When creating events for non-profit organizations, two important purposes are almost always the driving reason behind the event. Events help to raise awareness of the organization and its mission. Most non-profits struggle to keep their name in the public eye without seeming too needy. The same event usually doubles as a fundraiser for the non-profit organization. It is important to keep in mind that whether it is a stated goal or not, the event will draw some attention to the organization. Because of this, the event must not only raise money, but do it in a way that enhances the non-profit’s image in the community.
Decide on an event that matches the knowledge of the planners.
It is critical that the planners of the event have enough experience in this type of event to be able to cover all of the bases as it is put together. If the planners are short in the experience department, it is best to either choose a different event or recruit knowledgeable help. For example, someone planning a golf tournament needs to at least understand the basics of the game of golf and have some idea of what golf courses will draw the best teams to participate.
The event should fit the needs of the organization.

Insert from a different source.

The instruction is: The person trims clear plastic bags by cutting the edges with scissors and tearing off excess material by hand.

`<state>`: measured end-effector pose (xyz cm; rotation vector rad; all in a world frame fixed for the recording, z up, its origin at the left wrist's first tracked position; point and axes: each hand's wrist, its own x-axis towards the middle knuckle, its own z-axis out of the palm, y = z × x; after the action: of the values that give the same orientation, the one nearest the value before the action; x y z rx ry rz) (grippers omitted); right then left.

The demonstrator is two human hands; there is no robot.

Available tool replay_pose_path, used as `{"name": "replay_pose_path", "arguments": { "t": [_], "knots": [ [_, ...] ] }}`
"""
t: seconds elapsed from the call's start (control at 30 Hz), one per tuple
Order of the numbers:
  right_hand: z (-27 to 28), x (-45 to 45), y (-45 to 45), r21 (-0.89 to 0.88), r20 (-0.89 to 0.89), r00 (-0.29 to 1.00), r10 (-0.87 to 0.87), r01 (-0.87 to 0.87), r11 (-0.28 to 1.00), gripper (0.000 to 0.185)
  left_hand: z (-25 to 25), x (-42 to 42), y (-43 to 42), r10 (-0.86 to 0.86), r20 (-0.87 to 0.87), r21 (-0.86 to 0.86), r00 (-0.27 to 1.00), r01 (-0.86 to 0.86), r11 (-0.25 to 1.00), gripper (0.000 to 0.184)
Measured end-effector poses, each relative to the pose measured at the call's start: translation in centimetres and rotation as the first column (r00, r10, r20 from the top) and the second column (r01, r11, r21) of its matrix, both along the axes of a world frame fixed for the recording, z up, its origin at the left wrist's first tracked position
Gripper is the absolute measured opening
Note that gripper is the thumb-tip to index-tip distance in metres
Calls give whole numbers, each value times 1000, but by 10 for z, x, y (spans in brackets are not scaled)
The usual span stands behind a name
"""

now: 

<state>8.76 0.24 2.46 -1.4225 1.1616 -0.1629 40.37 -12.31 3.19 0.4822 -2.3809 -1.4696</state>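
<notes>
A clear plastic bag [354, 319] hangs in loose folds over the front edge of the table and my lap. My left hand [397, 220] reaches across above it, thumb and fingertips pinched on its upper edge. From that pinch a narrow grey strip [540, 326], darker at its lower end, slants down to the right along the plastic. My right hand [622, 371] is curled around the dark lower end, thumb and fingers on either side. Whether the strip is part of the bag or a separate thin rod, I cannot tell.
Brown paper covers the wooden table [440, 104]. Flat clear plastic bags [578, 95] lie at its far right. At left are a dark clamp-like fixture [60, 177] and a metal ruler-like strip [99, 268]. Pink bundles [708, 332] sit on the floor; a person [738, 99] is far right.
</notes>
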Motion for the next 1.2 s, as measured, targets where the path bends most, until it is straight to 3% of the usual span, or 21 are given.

The needs of the organization is to raise money and be represented well. If the plan is to raise $10,000, a local bake sale will not likely meet this need. Likewise, if the organization is church affiliated, a party featuring strippers is not likely to fit the way that the non-profit would like to be viewed. As a general rule, having more people attend is better as long as the crowd can be managed.
Once the type of event is selected, begin laying the ground work for the event to occur at least 3 months from now.
It is better to give yourself at least 6 months to put together a quality event. However, some have assembled great events in a few days or weeks. A lot depends on how big the event is, and how it will be advertised. Once the date is selected, begin to build in the steps needed to make the event happen. For outdoor events, you will have to locate shelter or tents and portable restroom facilities. Seating, tables, food, and special groups may need to be arranged. Factor all of this into your time line.
Establish a working budget for the event.
After laying out the event and the steps needed to bring it into reality, you will need to gather up the cost of each item for the event. By making a budget early in the process, you will be better able to control cost. This will also let you solicit sponsors to help underwrite the cost of the event. By having all or most of this cost in hand ahead of time, the money raised will all be available for the original purpose.
Keep good records of each step in the process.
This will give you accountability to others after the event. It will also give you guidelines and a map for doing the same type of event at a later time. Many non-profits like to do similar events each year. If other sister organizations want to know how you did it, this record will be a help to them, too.
Find a venue to host the event.
This can be a city park. It might be a golf course or civic auditorium. Depending on the type and size of the event, make sure that the venue has all of the amenities necessary to make the event a success. You will want to locate 2 or 3 choices to get the best mix of cost and event site. Sometimes paying a little can be better than free if the site is more visible or more readily accessible.
Do sufficient advertising.
Pull out all of the stops with this one. Use every type of advertising that you can afford. You cannot get the word out too much or too soon. Make fliers and other ads attractive and informative. Get help to make sure that the event is well publicized.
Plan for set up and clean up.
You need to arrange a group to set up for the event. Have a leader and a couple of teams so that the work can be divided. The same is true for the clean up teams. They need to leave your site the same way that you found it. This will help make the site available to you for future events.